WHAT IS EXPECTED: From the entries below, copy exactly the lines from the one that contains "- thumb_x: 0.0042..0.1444" through the one that contains "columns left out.", both included, and only those.

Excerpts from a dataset
►
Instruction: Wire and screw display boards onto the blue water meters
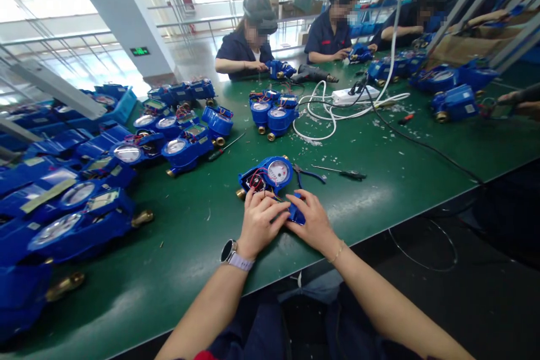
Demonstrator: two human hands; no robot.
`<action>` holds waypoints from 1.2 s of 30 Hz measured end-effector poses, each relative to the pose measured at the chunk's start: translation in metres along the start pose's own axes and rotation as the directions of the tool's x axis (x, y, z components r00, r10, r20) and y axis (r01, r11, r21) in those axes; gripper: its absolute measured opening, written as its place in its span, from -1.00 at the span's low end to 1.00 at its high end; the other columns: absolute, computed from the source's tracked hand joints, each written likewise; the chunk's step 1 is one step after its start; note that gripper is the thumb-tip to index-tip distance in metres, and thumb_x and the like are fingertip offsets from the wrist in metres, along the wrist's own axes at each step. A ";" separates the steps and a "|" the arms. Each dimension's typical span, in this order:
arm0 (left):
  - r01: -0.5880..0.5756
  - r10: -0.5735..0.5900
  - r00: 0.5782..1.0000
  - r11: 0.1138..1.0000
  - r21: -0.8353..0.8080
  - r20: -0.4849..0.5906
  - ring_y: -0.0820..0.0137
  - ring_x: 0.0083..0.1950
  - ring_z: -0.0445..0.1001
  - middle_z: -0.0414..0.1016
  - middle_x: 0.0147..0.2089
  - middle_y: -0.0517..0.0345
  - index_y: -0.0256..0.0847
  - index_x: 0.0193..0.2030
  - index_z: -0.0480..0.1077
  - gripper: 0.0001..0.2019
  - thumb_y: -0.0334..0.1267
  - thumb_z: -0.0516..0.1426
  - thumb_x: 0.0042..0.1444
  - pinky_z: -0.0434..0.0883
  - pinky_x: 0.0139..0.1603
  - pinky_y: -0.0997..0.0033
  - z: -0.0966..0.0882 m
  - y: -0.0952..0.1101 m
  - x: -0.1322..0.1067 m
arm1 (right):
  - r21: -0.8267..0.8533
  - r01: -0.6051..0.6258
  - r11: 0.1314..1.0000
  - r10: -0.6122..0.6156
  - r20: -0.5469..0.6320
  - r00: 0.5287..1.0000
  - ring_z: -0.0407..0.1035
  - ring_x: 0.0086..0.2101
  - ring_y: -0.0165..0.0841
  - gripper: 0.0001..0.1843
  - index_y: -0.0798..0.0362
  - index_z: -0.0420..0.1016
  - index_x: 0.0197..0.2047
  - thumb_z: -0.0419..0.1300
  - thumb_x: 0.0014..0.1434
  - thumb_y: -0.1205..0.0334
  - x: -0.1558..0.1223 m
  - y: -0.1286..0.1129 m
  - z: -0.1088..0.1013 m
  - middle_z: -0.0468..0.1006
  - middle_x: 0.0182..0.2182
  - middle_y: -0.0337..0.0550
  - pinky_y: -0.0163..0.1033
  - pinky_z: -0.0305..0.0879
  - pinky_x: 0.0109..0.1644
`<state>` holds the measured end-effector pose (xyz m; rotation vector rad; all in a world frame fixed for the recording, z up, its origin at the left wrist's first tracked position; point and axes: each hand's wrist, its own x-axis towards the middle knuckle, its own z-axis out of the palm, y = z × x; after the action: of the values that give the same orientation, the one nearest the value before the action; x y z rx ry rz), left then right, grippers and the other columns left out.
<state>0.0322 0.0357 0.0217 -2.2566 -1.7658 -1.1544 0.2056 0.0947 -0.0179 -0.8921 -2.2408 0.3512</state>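
A blue water meter (264,173) lies on the green bench in front of me, its round white dial (278,172) facing up. Its compartment is uncovered, and red and black wires (256,181) show inside. My left hand (262,222) is bent over the meter's near edge, fingertips at the wires, thumb reaching toward my right hand. What its fingers pinch, if anything, is hidden. Between thumb and fingers, my right hand (313,220) grips a small blue plastic cover (297,211) close beside the meter. Behind that hand lie blue-handled pliers (310,174) and a dark-handled screwdriver (352,175).
Many blue meters (185,143) crowd the left side, with brass ends sticking out. Two joined meters (273,112) stand further back. Another screwdriver (223,149) lies beside the left group. A white power strip (354,94) and loose cables cross the bench. Co-workers (248,39) sit opposite.
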 end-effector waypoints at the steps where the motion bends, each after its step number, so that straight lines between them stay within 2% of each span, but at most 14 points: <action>1: 0.008 -0.008 1.000 1.000 0.022 0.011 0.21 -0.02 0.45 0.57 -0.34 0.17 -0.02 -0.19 0.56 -0.90 -0.22 0.19 0.21 0.09 0.35 -0.15 0.000 -0.001 0.000 | -0.018 0.009 1.000 -0.009 0.006 1.000 0.31 0.04 -0.07 -0.43 0.04 0.39 0.18 0.35 0.13 0.12 0.000 -0.001 -0.001 0.35 0.10 0.12 0.12 0.38 0.09; 4: 0.030 -0.031 0.999 0.998 0.057 0.013 0.17 0.02 0.43 0.57 -0.36 0.17 -0.03 -0.29 0.57 -0.90 -0.24 0.19 0.21 0.05 0.36 -0.20 -0.001 -0.004 -0.001 | -0.063 0.018 0.998 -0.017 0.018 1.000 0.28 0.08 -0.04 -0.39 0.02 0.38 0.21 0.37 0.12 0.10 -0.001 -0.002 -0.003 0.32 0.16 0.12 0.14 0.37 0.09; 7: 0.054 -0.055 0.998 0.996 0.075 0.014 0.12 0.10 0.41 0.58 -0.34 0.15 -0.03 -0.30 0.56 -0.89 -0.26 0.19 0.21 0.02 0.36 -0.25 -0.004 -0.007 -0.001 | -0.069 0.018 0.997 -0.016 0.033 0.999 0.27 0.08 -0.04 -0.35 0.00 0.33 0.26 0.36 0.14 0.10 -0.001 -0.003 -0.004 0.30 0.19 0.11 0.15 0.38 0.09; 13: 0.101 -0.105 0.994 0.988 0.114 0.026 0.05 0.22 0.35 0.60 -0.25 0.14 -0.03 -0.29 0.56 -0.89 -0.24 0.19 0.22 -0.06 0.36 -0.33 -0.009 -0.008 -0.002 | 0.008 0.074 0.997 -0.074 0.080 0.994 0.19 0.18 -0.03 -0.39 0.00 0.24 0.33 0.24 0.24 0.17 -0.001 -0.001 -0.009 0.15 0.29 0.15 0.17 0.32 0.15; 16: 0.083 -0.079 0.996 0.992 0.099 -0.048 0.07 0.23 0.35 0.61 -0.17 0.13 -0.04 -0.19 0.55 -0.91 -0.21 0.21 0.19 0.01 0.36 -0.26 -0.013 -0.007 -0.001 | 0.077 0.091 0.993 -0.096 0.056 0.994 0.18 0.22 -0.04 -0.49 0.01 0.33 0.27 0.21 0.27 0.19 -0.004 0.002 -0.009 0.16 0.29 0.16 0.15 0.33 0.16; 18: -0.005 0.012 0.995 0.997 0.076 -0.095 0.12 0.22 0.37 0.62 -0.11 0.12 -0.07 -0.08 0.53 -0.83 -0.23 0.22 0.18 0.12 0.35 -0.11 -0.014 -0.005 -0.001 | 0.104 0.076 0.992 -0.079 0.024 0.997 0.22 0.20 -0.05 -0.53 0.01 0.38 0.23 0.23 0.26 0.19 -0.006 0.003 -0.009 0.21 0.26 0.16 0.13 0.34 0.16; 20: -0.130 0.134 0.990 0.989 0.075 -0.047 0.15 0.26 0.34 0.61 0.00 0.13 -0.08 0.04 0.49 -0.74 -0.29 0.18 0.21 0.16 0.35 -0.01 -0.013 -0.002 -0.001 | 0.112 0.059 0.992 -0.060 0.007 0.998 0.26 0.17 -0.06 -0.56 0.03 0.40 0.18 0.24 0.25 0.19 -0.008 0.002 -0.009 0.26 0.24 0.16 0.13 0.35 0.16; 22: -0.216 0.210 0.975 0.972 0.093 0.076 0.13 0.34 0.27 0.55 0.13 0.15 -0.08 0.15 0.42 -0.65 -0.34 0.12 0.24 0.08 0.39 -0.02 -0.010 0.001 -0.002 | 0.116 0.049 0.992 -0.050 0.003 0.999 0.29 0.16 -0.06 -0.60 0.05 0.41 0.14 0.23 0.26 0.19 -0.009 0.001 -0.009 0.30 0.22 0.17 0.14 0.36 0.16; 24: -0.225 0.203 0.965 0.967 0.120 0.167 0.09 0.38 0.22 0.52 0.18 0.14 -0.11 0.21 0.38 -0.62 -0.33 0.11 0.26 -0.02 0.43 -0.09 -0.006 0.001 -0.003 | 0.122 0.039 0.992 -0.040 0.005 0.999 0.30 0.16 -0.06 -0.63 0.05 0.40 0.12 0.22 0.26 0.18 -0.009 0.000 -0.011 0.31 0.22 0.17 0.14 0.36 0.15; 26: -0.191 0.164 0.970 0.972 0.140 0.180 0.06 0.38 0.23 0.57 0.13 0.14 -0.11 0.17 0.41 -0.67 -0.27 0.12 0.27 -0.07 0.43 -0.16 -0.004 -0.001 -0.004 | 0.127 0.037 0.991 -0.037 0.001 0.999 0.30 0.16 -0.07 -0.64 0.04 0.41 0.11 0.23 0.27 0.17 -0.009 0.000 -0.012 0.32 0.22 0.16 0.13 0.37 0.15; 30: -0.134 0.108 0.984 0.974 0.182 0.145 0.00 0.34 0.28 0.59 0.08 0.19 -0.04 -0.11 0.55 -0.85 -0.19 0.18 0.23 -0.06 0.40 -0.26 -0.007 -0.005 -0.005 | 0.127 0.047 0.991 -0.045 -0.015 0.999 0.31 0.15 -0.06 -0.66 0.03 0.44 0.07 0.26 0.25 0.16 -0.008 0.000 -0.012 0.31 0.22 0.16 0.12 0.40 0.13; 32: -0.132 0.109 0.988 0.966 0.224 0.112 -0.03 0.34 0.28 0.55 0.14 0.13 -0.06 -0.10 0.54 -0.85 -0.19 0.21 0.21 0.00 0.37 -0.27 -0.014 -0.003 -0.005 | 0.116 0.056 0.992 -0.053 -0.025 0.998 0.32 0.13 -0.05 -0.66 0.05 0.45 0.06 0.28 0.23 0.18 -0.009 0.000 -0.012 0.32 0.20 0.17 0.13 0.41 0.11; 34: -0.151 0.152 0.988 0.959 0.240 0.010 -0.02 0.31 0.31 0.53 0.15 0.03 -0.09 -0.04 0.51 -0.79 -0.21 0.23 0.19 0.10 0.33 -0.22 -0.023 0.001 -0.008 | 0.104 0.066 0.992 -0.062 -0.038 0.997 0.34 0.11 -0.05 -0.67 0.05 0.45 0.06 0.28 0.23 0.21 -0.010 -0.001 -0.011 0.33 0.19 0.16 0.12 0.44 0.09; 36: -0.181 0.201 0.975 0.967 0.181 -0.095 0.09 0.18 0.43 0.59 0.01 0.02 -0.11 -0.08 0.51 -0.83 -0.23 0.23 0.17 0.27 0.21 -0.04 -0.031 0.007 -0.014 | 0.098 0.075 0.992 -0.071 -0.046 0.996 0.33 0.11 -0.06 -0.66 0.05 0.44 0.07 0.28 0.23 0.23 -0.010 -0.002 -0.011 0.32 0.19 0.14 0.10 0.45 0.09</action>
<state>0.0213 0.0073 0.0385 -2.1598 -1.5048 -1.0285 0.2178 0.0860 -0.0140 -0.7562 -2.1899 0.4029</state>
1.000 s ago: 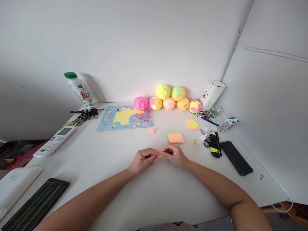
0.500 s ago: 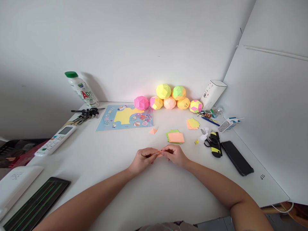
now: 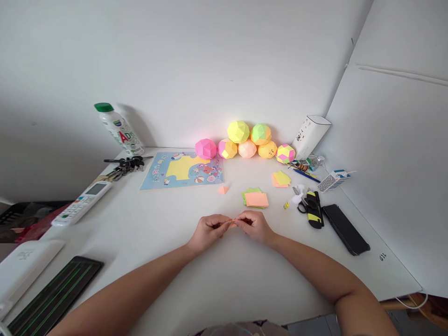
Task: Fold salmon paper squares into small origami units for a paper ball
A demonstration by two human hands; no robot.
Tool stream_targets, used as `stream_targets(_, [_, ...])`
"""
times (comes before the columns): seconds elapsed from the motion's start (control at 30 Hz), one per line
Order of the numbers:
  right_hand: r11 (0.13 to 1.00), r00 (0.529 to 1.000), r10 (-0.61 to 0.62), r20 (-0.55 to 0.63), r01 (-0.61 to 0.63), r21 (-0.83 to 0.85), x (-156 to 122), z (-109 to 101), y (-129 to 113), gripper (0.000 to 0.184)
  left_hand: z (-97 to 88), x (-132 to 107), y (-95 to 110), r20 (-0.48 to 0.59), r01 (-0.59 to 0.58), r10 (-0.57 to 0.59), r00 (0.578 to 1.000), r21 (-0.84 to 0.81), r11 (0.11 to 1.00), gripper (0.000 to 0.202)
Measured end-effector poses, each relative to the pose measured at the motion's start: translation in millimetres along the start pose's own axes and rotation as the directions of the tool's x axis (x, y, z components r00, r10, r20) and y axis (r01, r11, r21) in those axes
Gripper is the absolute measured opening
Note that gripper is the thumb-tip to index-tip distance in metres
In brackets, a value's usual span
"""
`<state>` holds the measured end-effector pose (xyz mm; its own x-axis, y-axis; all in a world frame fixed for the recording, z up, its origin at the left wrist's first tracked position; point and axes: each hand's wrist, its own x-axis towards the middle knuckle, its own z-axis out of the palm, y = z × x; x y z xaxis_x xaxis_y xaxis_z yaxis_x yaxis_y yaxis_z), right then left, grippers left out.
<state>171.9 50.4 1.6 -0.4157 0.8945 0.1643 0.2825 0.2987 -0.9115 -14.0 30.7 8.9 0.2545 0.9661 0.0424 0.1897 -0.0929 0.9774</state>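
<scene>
Hands meet over the middle of the desk (image 3: 164,242), just on the person's side of a stack of paper squares (image 3: 256,199) with an orange sheet on top. The left hand (image 3: 209,231) and the right hand (image 3: 254,225) come together fingertip to fingertip, and each grip is pinched on a small piece of orange paper (image 3: 231,223) held between them. Whether it rests on the desk or hangs just above it I cannot tell. Most of that paper is hidden by the fingers, so its fold cannot be made out. Both forearms reach in across the near part of the desk. Left of the stack and close to it lies a small folded orange triangle (image 3: 223,190). Beyond the stack, against the wall, stands a row of paper balls (image 3: 247,148) in pink, yellow, green and orange, two of them resting on the others. Right of the stack and slightly farther back is a second small pile of yellow and orange squares (image 3: 280,179). Also right of the stack lie scissors (image 3: 300,204), a black and yellow cutter (image 3: 314,212) just beside them, and a dark phone (image 3: 346,229) farther right. Well to the left of the stack are a picture sheet (image 3: 182,170), keys (image 3: 124,165), a bottle (image 3: 119,129) with a green cap and a white remote control (image 3: 81,204).
</scene>
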Motion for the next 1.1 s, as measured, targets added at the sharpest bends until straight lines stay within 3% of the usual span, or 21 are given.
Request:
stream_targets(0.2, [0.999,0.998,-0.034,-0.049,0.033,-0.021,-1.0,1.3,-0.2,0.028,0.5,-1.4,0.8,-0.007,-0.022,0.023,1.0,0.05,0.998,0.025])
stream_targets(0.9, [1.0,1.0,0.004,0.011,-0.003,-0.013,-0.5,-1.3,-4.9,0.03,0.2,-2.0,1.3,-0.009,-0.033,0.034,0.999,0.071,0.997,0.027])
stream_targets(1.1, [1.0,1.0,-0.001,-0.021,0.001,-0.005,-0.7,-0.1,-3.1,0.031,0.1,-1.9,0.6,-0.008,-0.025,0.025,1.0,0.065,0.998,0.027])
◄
TASK OUTPUT:
  - thumb_x: 0.0042..0.1444
  - pinky_z: -0.0434..0.0883
  - pinky_x: 0.0139..0.1603
  - pinky_y: -0.0997..0.0033
  - z: -0.0966..0.0882 m
  - y: -0.0952..0.1101 m
  - x: -0.1322..0.1067 m
arm1 (right):
  - r21: -0.8267..0.8533
  - r01: -0.6051..0.6258
  - r11: 0.1314..1.0000
  - r10: -0.6122..0.6156
  - r20: -0.5469..0.6320
  - r00: 0.5287..1.0000
  - ring_z: -0.0407..0.1035
  - ring_x: 0.0086..0.2101
  - ring_y: -0.0165..0.0841
  - gripper: 0.0001..0.1843
  - index_y: -0.0798..0.0362
  - index_z: -0.0420..0.1016
  - index_x: 0.0197..0.2047
  - thumb_z: -0.0419..0.1300
  - thumb_x: 0.0014..0.1434
  - thumb_y: -0.1205..0.0334
  - x: -0.1558..0.1223 m
  - y: -0.1286..0.1129 m
  - z: -0.1088..0.1013 m
  - middle_z: -0.0468..0.1006
  - middle_x: 0.0182..0.2182
  - middle_y: -0.0337..0.0550
  - pinky_y: -0.0163..0.1033
  - pinky_z: -0.0305..0.0879
  - pinky_x: 0.0109..0.1644
`<state>` holds the measured end-effector pose (xyz m; rotation vector rad; all in a world frame fixed for the recording, z up, its origin at the left wrist's first tracked position; point and axes: each hand's wrist, its own x-axis towards the middle knuckle, its own z-axis out of the palm, y = z × x; after the action: of the values that give the same orientation, the one nearest the value before the action; x y z rx ry rz), left then right, grippers and the other columns left out.

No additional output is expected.